Par un jugement n° 2409519 du 16 mai 2025, le tribunal administratif de Lyon a rejeté sa demande.
Procédure devant la cour :
Par une requête et un mémoire respectivement enregistrés le 17 octobre 2025 et le 3 novembre 2025, M. B…, représenté par Me Deme, demande à la cour, dans le dernier état de ses écritures :
1°) d’annuler le jugement n° 2409519 du 16 mai 2025 du tribunal administratif de Lyon ainsi que les décisions préfectorales du 13 août 2024 portant refus de séjour et obligation de quitter le territoire français dans un délai de trente jours prises à son encontre ;
2°) d’enjoindre à la préfète de l’Ain de lui délivrer un titre de séjour, dans le délai d’un mois suivant la notification de l’arrêt à venir, sous astreinte de 100 euros par jours de retard, à titre subsidiaire de procéder au réexamen de sa situation, sous un mois, et de le munir sans délai d’une autorisation provisoire de séjour ;
3°) de mettre à la charge de l’Etat une somme de 1 500 euros en application des dispositions de l’article L. 761-1 du code de justice administrative.
M. A… soutient que :
– la décision portant refus de séjour n’a pas été précédée d’un examen sérieux de sa situation, a été prise en méconnaissance des stipulations de l’article 8 de la convention européenne de sauvegarde des droits de l’homme et des libertés fondamentales et procède d’une erreur manifeste d’appréciation ;
– la décision portant obligation de quitter le territoire français est illégale en raison de l’illégalité du refus de séjour.
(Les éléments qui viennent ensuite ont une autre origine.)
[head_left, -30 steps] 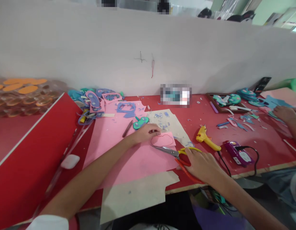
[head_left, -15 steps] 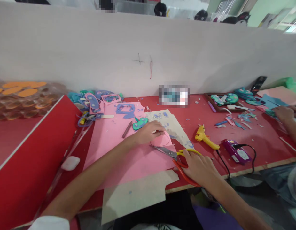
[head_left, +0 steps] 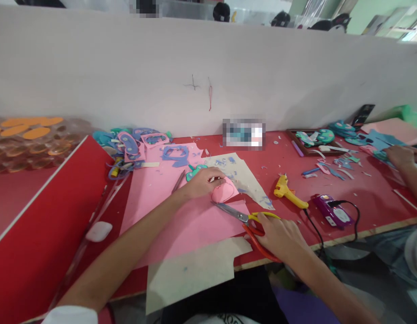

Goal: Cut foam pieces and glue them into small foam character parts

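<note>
My left hand (head_left: 205, 182) pinches the upper edge of a pink flap (head_left: 224, 191) with a dark rounded outline drawn on it. A slit divides this flap from the large pink sheet (head_left: 181, 225) lying below. In my right hand (head_left: 281, 234) is a pair of scissors (head_left: 240, 217) with one yellow and one red handle. Its blades point left, with the tips at the flap's lower edge, and the handles are spread. Beyond my left hand lies a green mask-shaped piece (head_left: 194, 172), partly covered. A dark pen (head_left: 178, 181) rests beside it.
A yellow glue gun (head_left: 289, 192) and a purple corded device (head_left: 333, 211) lie to the right. Farther right are a brown tray (head_left: 310, 150) and another person's hands (head_left: 401, 157). Cut blue pieces (head_left: 174, 154) and a red board (head_left: 56, 225) are leftward.
The pink flap has been lifted and bent upward by my left hand, and the slit beside it shows wider. The scissors have hardly moved. The view has shifted slightly.
</note>
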The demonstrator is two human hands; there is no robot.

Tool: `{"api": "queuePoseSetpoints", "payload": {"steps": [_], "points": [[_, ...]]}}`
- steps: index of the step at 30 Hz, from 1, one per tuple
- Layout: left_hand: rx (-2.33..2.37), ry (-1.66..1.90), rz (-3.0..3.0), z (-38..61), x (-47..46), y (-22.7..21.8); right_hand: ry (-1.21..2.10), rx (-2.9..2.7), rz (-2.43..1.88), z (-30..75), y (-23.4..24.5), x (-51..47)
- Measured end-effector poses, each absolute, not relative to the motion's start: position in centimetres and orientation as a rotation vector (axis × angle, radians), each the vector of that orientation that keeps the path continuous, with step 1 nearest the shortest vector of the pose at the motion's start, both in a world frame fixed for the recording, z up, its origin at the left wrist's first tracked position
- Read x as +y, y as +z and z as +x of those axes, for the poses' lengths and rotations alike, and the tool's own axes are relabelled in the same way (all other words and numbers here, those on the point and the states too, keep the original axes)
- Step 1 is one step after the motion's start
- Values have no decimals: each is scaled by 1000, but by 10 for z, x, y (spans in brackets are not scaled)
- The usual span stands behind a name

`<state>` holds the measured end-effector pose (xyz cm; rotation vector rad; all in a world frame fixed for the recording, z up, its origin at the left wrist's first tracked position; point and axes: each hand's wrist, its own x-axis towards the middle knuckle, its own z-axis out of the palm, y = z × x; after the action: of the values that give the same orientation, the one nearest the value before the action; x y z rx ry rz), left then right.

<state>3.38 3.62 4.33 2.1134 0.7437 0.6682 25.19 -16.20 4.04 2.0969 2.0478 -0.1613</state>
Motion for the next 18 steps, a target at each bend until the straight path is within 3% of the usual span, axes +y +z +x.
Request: {"api": "queuePoseSetpoints", "payload": {"steps": [8,18], "points": [[762,700,2110,25,46,43,-208,2015,2086,251,44,-161],[789,698,2087,18,53,42,27,2079,2048,258,42,-174]]}}
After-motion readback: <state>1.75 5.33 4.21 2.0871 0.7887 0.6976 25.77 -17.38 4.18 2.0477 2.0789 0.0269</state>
Par un mémoire en défense enregistré le 12 décembre 2025, la préfète de l’Ain conclut au rejet de la requête.
La préfète fait valoir que les moyens invoqués ne sont pas fondés.
Par décision du 10 septembre 2025, le bureau d’aide juridictionnelle a constaté la caducité de la demande d’aide juridictionnelle présentée par M. A…. Par décision du 7 janvier 2026, le bureau d’aide juridictionnelle a accordé l’aide juridictionnelle totale à M. A….
Vu les autres pièces du dossier.
Vu :
– la convention européenne de sauvegarde des droits de l’homme et des libertés fondamentales ;
– l’accord franco-algérien du 27 décembre 1968 relatif à la circulation, à l’emploi et au séjour en France des ressortissants algériens et de leurs familles ;
– le code de l’entrée et du séjour des étrangers et du droit d’asile ;
– la loi n° 91-647 du 10 juillet 1991 ;
– le code de justice administrative.
Le président de la formation de jugement a dispensé la rapporteure publique, sur sa proposition, de prononcer des conclusions à l’audience.
Les parties ont été régulièrement averties du jour de l’audience.
Ont été entendus au cours de l’audience publique du 21 avril 2026 :
– le rapport de M. Gros, premier conseiller,
– et les observations de M. A….
Considérant ce qui suit :
1. M. B…, ressortissant algérien né en 1980, a sollicité la délivrance d’un certificat de résidence en se prévalant de son activité professionnelle de commerçant, de sa vie privée et familiale et à titre exceptionnel. Par des décisions du 13 août 2024, la préfète de l’Ain lui a opposé un refus, lui a fait obligation de quitter le territoire français, dans un délai de trente jours, et a désigné son pays de renvoi. M. A… fait appel du jugement du 16 mai 2025 du tribunal administratif de Lyon qui a rejeté ses conclusions dirigées contre ces décisions préfectorales du 13 août 2024.
2. En premier lieu, il ressort de la motivation de l’arrêté en litige du 13 août 2024 que, contrairement à ce que soutient le requérant, la préfète de l’Ain a procédé à un examen complet et sérieux de sa situation, et de sa demande de titre de séjour, en particulier au regard de l’insertion de M. A… dans la société française et de la durée du séjour de l’intéressé. Le moyen tiré d’un défaut d’examen doit en conséquence être écarté.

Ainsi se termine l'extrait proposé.